■ What to work on:
Go through the listing below and say how many lines contain "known"; write nothing but the number.

■ Dataset section:

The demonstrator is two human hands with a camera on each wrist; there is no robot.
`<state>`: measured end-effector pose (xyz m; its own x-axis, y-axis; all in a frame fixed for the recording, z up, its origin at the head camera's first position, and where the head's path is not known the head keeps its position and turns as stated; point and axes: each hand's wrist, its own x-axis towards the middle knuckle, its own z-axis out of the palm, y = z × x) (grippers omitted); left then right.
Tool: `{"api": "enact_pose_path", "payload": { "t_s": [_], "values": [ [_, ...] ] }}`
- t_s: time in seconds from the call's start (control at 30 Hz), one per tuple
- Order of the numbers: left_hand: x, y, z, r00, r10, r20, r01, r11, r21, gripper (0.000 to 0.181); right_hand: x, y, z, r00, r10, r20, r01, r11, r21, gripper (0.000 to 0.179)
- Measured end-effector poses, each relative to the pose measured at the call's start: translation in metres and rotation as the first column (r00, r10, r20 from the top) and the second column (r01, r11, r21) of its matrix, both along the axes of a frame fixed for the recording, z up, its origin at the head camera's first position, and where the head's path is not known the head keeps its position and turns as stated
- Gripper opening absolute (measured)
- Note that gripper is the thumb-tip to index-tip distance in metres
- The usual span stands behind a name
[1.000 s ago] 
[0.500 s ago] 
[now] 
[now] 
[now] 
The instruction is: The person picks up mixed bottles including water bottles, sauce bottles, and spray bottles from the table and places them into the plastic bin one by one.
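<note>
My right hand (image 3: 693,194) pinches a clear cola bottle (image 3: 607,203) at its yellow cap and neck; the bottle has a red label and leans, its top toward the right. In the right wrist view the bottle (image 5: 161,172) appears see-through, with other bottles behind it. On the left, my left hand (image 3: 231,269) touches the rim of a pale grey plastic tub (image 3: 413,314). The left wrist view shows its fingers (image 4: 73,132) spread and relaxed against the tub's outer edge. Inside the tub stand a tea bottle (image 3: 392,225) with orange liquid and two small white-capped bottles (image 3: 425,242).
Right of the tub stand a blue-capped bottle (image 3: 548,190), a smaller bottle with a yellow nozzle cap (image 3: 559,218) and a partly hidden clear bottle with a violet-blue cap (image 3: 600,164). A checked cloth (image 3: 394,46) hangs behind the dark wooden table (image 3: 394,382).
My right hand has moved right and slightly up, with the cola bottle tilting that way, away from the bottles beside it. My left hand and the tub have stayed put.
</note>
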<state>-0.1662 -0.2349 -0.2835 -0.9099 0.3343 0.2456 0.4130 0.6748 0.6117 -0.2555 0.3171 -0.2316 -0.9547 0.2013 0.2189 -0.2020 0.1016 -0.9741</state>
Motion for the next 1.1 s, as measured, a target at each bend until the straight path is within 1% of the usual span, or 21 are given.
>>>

■ Solution:
2